EXCERPTED RECORDS below:

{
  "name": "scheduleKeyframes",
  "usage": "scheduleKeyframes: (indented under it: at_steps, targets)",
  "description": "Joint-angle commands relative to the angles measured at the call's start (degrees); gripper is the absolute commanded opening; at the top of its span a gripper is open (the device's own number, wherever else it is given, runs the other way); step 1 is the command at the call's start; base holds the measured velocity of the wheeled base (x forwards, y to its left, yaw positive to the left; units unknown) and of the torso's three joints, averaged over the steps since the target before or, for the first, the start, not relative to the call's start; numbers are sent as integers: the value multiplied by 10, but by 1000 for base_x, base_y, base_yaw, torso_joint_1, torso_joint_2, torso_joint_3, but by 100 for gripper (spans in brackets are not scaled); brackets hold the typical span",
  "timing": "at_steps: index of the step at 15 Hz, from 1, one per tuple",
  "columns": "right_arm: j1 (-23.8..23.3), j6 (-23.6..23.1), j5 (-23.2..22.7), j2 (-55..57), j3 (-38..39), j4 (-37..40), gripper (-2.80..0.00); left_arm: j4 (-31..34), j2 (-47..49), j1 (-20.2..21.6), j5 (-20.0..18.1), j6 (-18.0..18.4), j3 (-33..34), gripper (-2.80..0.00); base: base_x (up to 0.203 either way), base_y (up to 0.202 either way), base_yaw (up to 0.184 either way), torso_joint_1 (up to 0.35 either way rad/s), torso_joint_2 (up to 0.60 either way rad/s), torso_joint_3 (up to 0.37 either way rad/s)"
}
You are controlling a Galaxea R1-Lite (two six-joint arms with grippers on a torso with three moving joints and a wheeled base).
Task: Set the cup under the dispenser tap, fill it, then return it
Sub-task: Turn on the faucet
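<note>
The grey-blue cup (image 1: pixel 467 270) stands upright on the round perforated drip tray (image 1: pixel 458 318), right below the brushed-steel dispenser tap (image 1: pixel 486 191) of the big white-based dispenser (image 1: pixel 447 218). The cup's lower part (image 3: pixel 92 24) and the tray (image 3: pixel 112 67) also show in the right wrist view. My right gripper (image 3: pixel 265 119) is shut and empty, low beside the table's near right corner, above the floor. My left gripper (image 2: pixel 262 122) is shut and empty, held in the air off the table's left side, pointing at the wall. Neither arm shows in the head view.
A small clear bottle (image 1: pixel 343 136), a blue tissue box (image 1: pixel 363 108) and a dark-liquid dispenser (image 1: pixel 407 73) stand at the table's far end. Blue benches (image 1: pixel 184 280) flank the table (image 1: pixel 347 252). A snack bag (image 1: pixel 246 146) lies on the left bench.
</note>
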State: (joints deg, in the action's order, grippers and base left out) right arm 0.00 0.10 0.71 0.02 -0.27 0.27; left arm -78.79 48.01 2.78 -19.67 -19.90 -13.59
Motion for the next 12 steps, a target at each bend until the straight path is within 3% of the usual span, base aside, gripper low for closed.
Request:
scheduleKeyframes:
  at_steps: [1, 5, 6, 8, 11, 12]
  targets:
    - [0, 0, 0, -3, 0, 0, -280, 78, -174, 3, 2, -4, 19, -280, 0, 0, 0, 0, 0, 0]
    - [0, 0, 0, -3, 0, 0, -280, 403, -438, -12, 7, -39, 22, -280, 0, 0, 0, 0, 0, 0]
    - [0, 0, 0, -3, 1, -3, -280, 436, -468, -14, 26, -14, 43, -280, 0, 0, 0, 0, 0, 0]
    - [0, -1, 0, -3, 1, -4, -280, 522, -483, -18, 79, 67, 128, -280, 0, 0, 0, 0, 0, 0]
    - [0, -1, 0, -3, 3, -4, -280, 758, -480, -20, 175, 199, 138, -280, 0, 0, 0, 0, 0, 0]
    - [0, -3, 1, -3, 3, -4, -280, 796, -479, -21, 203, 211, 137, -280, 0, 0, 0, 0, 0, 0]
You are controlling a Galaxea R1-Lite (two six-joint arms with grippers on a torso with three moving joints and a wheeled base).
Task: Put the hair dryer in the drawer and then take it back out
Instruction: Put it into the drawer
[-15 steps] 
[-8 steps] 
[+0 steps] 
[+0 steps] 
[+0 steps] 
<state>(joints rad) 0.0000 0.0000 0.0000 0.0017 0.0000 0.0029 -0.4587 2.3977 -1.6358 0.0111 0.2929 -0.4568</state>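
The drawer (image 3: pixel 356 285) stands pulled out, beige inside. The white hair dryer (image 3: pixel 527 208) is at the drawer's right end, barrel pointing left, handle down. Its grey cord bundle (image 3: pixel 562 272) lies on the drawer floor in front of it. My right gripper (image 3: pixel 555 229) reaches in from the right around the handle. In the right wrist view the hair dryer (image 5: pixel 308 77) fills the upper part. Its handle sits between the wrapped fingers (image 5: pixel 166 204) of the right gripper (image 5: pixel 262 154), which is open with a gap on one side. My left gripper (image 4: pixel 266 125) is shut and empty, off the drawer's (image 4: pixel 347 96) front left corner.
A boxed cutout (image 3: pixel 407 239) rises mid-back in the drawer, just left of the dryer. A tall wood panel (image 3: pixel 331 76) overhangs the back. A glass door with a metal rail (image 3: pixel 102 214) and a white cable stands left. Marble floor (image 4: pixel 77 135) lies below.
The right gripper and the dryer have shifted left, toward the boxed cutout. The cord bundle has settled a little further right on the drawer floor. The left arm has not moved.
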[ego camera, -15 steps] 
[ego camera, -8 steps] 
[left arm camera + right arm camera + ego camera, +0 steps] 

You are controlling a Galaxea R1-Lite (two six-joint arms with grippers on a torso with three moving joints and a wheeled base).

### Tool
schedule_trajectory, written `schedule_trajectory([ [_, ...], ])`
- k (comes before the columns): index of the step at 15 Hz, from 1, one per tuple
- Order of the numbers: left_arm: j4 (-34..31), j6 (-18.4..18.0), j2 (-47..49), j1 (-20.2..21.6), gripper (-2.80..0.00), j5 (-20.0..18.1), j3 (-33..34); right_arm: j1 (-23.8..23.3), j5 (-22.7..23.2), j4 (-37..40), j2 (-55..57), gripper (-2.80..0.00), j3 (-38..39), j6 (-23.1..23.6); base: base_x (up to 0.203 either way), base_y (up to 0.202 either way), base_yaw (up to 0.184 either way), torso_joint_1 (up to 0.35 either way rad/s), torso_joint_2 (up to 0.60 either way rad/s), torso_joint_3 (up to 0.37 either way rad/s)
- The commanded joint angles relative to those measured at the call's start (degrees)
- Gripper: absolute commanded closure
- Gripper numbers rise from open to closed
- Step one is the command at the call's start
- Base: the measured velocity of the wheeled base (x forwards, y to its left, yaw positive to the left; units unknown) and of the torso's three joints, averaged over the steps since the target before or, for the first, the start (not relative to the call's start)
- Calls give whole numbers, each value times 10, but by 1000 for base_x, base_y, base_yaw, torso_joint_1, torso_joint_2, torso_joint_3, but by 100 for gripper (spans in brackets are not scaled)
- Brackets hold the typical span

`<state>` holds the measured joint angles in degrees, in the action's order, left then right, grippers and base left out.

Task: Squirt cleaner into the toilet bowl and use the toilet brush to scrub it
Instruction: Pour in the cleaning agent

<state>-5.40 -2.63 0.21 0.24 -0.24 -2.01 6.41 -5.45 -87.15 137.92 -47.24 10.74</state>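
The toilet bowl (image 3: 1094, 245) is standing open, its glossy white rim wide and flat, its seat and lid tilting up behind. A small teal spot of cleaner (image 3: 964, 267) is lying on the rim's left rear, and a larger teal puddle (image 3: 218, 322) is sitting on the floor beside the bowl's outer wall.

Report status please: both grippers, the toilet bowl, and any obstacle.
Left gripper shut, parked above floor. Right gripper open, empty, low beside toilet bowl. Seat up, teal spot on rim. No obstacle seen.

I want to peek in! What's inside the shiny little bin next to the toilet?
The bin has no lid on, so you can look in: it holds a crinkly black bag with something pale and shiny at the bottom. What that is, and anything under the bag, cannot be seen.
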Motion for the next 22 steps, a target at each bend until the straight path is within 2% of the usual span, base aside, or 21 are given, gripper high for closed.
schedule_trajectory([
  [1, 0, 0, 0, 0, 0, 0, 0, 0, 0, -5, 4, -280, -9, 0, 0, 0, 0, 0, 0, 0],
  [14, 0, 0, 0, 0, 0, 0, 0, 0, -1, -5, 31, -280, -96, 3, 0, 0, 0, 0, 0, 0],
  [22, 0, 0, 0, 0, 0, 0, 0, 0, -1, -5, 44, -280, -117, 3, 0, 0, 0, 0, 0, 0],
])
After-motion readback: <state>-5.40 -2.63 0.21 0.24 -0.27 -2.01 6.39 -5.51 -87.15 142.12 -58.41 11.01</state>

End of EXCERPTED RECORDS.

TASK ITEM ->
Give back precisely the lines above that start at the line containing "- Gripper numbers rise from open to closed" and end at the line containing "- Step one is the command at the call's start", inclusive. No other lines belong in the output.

EXERCISE RESPONSE ->
- Gripper numbers rise from open to closed
- Step one is the command at the call's start

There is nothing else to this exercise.